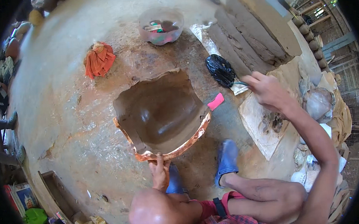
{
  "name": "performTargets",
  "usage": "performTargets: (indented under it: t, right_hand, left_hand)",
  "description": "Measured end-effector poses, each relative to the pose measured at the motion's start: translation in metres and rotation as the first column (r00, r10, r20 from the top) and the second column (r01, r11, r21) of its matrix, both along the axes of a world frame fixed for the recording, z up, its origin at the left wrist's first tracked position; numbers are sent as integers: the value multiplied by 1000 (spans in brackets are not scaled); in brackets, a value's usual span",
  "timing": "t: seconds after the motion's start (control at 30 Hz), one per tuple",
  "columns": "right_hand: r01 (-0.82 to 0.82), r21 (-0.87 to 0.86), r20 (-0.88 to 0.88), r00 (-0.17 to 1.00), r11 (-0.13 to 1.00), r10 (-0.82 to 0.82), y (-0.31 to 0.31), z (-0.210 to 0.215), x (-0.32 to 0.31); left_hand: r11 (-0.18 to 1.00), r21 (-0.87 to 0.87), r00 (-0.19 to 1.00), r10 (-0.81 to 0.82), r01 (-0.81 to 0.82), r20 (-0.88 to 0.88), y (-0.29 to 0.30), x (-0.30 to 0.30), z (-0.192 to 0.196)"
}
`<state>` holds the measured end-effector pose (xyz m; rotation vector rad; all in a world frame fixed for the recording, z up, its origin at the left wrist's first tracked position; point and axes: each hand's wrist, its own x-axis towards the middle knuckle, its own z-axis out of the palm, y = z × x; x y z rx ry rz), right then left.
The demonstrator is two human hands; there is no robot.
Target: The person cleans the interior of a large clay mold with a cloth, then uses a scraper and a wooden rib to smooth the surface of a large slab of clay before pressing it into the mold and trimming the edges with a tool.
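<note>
The clay pot (pixel 162 113) stood on the floor (pixel 62 118) in front of the person, its near rim gripped by the left hand (pixel 160 172), while the right hand (pixel 267 90), fingers closed, reached well away toward a black bag (pixel 220 70).

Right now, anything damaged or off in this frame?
Yes. The big clay pot is only a partial shell, its far wall ending in a jagged, uneven edge. The left hand rests on its orange rim. The concrete floor looks cracked and stained.
</note>
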<state>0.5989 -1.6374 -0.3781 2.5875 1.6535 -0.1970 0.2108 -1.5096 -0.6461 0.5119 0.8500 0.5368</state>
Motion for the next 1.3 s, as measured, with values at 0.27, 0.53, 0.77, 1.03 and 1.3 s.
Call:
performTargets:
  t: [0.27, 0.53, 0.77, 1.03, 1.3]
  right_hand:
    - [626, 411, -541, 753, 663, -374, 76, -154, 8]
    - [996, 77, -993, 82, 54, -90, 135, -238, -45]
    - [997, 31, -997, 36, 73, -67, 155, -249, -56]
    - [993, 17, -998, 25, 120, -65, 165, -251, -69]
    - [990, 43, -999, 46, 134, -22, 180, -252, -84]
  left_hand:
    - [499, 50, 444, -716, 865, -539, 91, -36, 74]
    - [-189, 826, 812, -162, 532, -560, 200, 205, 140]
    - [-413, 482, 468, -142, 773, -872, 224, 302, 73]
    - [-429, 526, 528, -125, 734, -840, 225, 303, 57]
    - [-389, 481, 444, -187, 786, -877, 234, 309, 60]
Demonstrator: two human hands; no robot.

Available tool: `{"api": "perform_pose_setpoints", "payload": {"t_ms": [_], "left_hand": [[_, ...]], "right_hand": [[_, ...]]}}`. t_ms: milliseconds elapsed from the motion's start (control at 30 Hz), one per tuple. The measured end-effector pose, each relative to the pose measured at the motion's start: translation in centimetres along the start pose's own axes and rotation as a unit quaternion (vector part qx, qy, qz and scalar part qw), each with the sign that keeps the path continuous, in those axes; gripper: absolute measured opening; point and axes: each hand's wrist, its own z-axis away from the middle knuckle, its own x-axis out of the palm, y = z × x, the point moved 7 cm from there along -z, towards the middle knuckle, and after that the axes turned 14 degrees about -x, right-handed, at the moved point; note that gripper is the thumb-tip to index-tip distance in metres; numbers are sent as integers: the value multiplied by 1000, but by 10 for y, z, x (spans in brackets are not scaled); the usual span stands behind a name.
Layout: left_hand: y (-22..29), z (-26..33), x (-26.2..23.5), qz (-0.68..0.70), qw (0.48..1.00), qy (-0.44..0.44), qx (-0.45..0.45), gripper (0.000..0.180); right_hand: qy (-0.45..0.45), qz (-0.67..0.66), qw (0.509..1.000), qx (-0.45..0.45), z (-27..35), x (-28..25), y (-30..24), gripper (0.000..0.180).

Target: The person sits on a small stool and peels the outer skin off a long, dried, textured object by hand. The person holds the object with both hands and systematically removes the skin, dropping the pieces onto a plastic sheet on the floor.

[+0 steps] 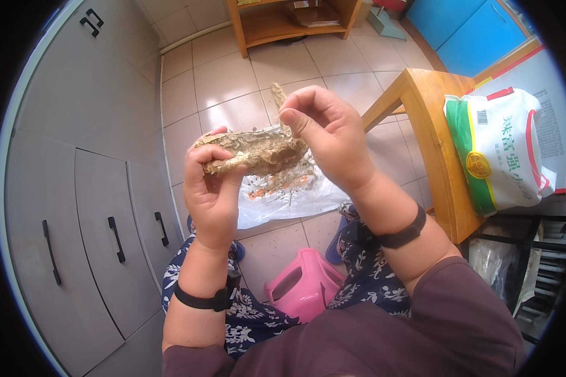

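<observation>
My left hand [214,188] is wrapped round one end of a rough, tan-brown, bark-covered chunk [255,154] with a flaky, ragged surface. It is held up above the floor, lying roughly level from left to right. At its right end my right hand [336,141] pinches thumb against forefinger on a thin bark strip [278,95], which sticks up beyond the fingertips. Whether the strip is still joined to the chunk cannot be made out. Below lies a clear plastic sheet [273,212], strewn with flakes and crumbs [289,182] and showing orange patches.
A pink plastic stool [308,286] stands between my legs. Grey cabinets [50,182] line the left. On the right, a wooden chair or stool [437,151] stands beside a white-and-green package [500,151]. A wooden shelf [295,38] is at the far side of the tiled floor [226,81].
</observation>
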Motion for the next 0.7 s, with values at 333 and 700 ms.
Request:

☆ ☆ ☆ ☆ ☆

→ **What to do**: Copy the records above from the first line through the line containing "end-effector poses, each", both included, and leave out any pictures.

→ **Task answer**:
{
  "name": "performTargets",
  "usage": "performTargets: (indented under it: t, right_hand, left_hand)",
  "description": "Measured end-effector poses, each relative to the pose measured at the motion's start: translation in metres and rotation as the first column (r00, r10, r20 from the top) and the second column (r01, r11, r21) of its matrix, both along the axes of a world frame fixed for the recording, z up, its origin at the left wrist's first tracked position; numbers are sent as integers: the value multiplied by 1000 (spans in brackets are not scaled); in brackets, a value's usual span",

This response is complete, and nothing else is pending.